Accélérer la transformation numérique des filières stratégiques françaises : c’est le pari de l’Arcep, qui franchit une nouvelle étape en matière de 5G industrielle en France. En lançant deux consultations publiques sur l’usage de la bande 3,8–4,2 GHz, le régulateur entend permettre aux entreprises, hôpitaux, collectivités ou sites sensibles de déployer leurs propres réseaux 5G privés. Une initiative ambitieuse, qui pourrait rebattre les cartes du paysage télécom professionnel.
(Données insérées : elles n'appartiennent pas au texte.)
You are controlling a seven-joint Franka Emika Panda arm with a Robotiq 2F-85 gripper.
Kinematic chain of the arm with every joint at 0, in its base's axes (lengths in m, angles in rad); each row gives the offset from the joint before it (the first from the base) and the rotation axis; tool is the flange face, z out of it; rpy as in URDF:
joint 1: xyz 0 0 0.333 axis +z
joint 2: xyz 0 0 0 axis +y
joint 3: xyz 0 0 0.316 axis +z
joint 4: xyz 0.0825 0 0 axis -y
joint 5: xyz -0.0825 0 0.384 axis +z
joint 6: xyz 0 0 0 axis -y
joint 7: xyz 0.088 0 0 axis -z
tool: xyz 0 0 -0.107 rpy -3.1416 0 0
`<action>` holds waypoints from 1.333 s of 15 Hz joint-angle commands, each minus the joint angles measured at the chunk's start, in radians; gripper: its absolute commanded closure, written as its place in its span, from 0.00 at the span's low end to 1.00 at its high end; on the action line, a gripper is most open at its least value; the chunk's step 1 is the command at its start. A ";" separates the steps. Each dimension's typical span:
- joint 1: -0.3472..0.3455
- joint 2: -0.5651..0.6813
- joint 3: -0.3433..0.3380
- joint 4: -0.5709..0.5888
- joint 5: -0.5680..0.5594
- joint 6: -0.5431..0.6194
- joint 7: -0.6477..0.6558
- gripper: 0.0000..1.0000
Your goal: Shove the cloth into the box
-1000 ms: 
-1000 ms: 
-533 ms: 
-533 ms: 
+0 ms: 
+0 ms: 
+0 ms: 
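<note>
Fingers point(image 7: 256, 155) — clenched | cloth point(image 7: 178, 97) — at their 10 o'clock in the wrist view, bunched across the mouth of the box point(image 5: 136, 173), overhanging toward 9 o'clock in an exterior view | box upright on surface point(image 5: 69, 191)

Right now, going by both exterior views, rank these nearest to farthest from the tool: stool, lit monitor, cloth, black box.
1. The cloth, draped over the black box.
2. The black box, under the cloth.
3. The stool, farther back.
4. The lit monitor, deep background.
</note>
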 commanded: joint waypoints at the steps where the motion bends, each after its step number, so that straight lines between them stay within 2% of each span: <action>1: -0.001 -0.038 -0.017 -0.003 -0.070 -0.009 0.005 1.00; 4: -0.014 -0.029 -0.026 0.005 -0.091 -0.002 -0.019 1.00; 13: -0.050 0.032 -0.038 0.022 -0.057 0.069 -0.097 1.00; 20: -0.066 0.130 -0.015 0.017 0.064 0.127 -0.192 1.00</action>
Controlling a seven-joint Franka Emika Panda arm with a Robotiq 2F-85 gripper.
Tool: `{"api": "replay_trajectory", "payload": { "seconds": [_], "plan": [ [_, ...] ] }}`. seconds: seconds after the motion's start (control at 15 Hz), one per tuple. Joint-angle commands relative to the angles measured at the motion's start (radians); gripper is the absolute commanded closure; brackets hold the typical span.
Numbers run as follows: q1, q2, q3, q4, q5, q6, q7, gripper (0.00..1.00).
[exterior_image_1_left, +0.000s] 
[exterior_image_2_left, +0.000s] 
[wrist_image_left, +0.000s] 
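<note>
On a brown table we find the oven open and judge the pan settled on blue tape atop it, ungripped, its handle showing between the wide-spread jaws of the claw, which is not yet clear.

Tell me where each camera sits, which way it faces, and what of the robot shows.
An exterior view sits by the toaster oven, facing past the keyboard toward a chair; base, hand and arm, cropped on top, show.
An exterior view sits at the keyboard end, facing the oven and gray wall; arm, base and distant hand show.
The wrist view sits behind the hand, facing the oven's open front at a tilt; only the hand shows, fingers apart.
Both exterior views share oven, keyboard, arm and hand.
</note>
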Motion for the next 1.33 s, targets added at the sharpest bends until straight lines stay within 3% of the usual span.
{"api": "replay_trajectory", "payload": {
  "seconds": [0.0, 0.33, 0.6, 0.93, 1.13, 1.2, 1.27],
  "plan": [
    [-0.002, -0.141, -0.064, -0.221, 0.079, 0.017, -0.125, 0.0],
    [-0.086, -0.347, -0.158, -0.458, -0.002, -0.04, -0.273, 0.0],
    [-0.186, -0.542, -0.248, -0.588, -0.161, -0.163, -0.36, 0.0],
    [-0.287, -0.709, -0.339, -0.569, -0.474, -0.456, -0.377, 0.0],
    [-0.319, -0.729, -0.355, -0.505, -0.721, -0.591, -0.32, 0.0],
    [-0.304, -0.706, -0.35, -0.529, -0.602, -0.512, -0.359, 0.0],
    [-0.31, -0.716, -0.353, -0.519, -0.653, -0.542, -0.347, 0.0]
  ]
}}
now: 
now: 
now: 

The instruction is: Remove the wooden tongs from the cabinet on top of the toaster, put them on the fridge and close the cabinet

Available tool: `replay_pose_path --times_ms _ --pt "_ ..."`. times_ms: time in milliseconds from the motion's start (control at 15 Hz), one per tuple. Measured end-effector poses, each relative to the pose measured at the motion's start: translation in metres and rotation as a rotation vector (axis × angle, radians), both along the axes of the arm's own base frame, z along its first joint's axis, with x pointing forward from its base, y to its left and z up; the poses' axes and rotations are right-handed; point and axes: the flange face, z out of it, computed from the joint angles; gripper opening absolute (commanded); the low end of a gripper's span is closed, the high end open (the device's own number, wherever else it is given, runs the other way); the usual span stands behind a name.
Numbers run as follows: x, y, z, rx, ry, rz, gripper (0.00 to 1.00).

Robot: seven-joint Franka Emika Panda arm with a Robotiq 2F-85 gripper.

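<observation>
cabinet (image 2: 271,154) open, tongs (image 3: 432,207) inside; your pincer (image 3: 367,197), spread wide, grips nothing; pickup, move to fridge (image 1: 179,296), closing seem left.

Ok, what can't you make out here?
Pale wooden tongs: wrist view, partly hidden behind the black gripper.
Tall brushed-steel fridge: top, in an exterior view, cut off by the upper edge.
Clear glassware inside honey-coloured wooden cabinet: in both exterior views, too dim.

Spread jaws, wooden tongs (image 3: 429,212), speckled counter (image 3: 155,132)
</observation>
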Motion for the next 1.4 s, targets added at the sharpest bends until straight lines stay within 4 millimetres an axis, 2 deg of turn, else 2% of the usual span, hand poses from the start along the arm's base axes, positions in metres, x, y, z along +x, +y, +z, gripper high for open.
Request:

Deux consultations, un même objectif
Le 2 juin, l’Arcep a ouvert deux consultations publiques structurantes pour l’avenir de la 5G industrielle :
Consultation 1 : modalités d’attribution des fréquences
Elle précise les conditions d’accès à la bande 3,8–4,2 GHz, avec un cadre spécifique pour les réseaux mobiles locaux indépendants. Les acteurs publics ou privés pourraient ainsi demander l’usage exclusif d’une portion de spectre, sur un périmètre défini, sans passer par les grands opérateurs.
Consultation 2 : conditions techniques d’utilisation
Ce volet s’appuie sur les travaux européens de la CEPT et les spécificités françaises. Il s’agit d’encadrer les puissances d’émission, les protections inter-bandes et la coexistence avec les services satellitaires déjà présents dans cette bande haute.
Les contributions sont attendues jusqu’au 2 juillet 2025, pour une mise en œuvre progressive. Parallèlement, le guichet d’expérimentation de la bande 3,8–4,0 GHz, ouvert depuis 2022, reste actif jusqu’à fin 2025.
Pourquoi cette bande 3,8–4,2 GHz est-elle cruciale pour la 5G industrielle ?
La 5G industrielle ne se résume pas à un meilleur débit. Elle ouvre la voie à des réseaux mobiles privés ultra-fiables, adaptés aux environnements critiques : usines automatisées, hôpitaux, ports, campus logistiques ou centrales énergétiques. Ces réseaux peuvent garantir une latence minimale, une sécurité maximale et un isolement total du réseau grand public.
La bande 3,8–4,2 GHz est la grande absente des enchères classiques. Elle est considérée en Europe comme une « bande verticale », réservée à l’usage local et non commercial. L’Allemagne a ouvert la voie avec un succès notable, permettant à Siemens, Bosch ou Lufthansa de bâtir leurs propres infrastructures 5G.
En France, plusieurs expérimentations pilotes ont vu le jour, à l’instar du campus 5G de l’université de Lille, ou des réseaux privés testés dans l’industrie ferroviaire et aéronautique. L’objectif de l’Arcep est donc clair : créer un cadre stable, lisible et attractif pour permettre le passage à l’échelle.
Vers une souveraineté numérique industrielle ?
Avec cette consultation, la France renforce sa stratégie de souveraineté numérique. Plutôt que de confier l’ensemble des flux critiques à des opérateurs privés généralistes, les verticales (santé, énergie, sécurité, industrie) pourront gérer leurs propres réseaux mobiles, à la carte.
Cela soulève plusieurs enjeux :
- Au niveau des compétence techniques, les acteurs doivent avoir les ressources pour gérer un réseau mobile (ou s’appuyer sur des intégrateurs spécialisés comme Capgemini, Orange Business ou Atos).
- S’agissant du coût d’entrée, les modalités tarifaires seront essentielles. L’Allemagne a fixé un barème progressif, avec des licences à partir de 1 000 €/an.
- Enfin, du côté de l’interopérabilité, comment garantir que ces réseaux privés ne deviennent pas des silos isolés ?
Cette approche peut aussi accélérer l’émergence d’un écosystème d’intégrateurs 5G spécialisés, à la croisée du cloud, de l’edge computing et de la cybersécurité.
Une 5G sur mesure, mais à quel rythme ?
L’Arcep joue une partition fine : encourager l’innovation tout en évitant les chevauchements ou les interférences avec les usages satellitaires ou les opérateurs historiques. La bande 3,8–4,2 GHz est précieuse… mais aussi sensible.
En fixant un cadre clair dès 2025, le régulateur espère voir émerger des centaines de réseaux 5G privés dans les années à venir, à l’image de ce qui se passe en Asie ou aux États-Unis. Reste à savoir si les acteurs français seront prêts — techniquement, économiquement et réglementairement.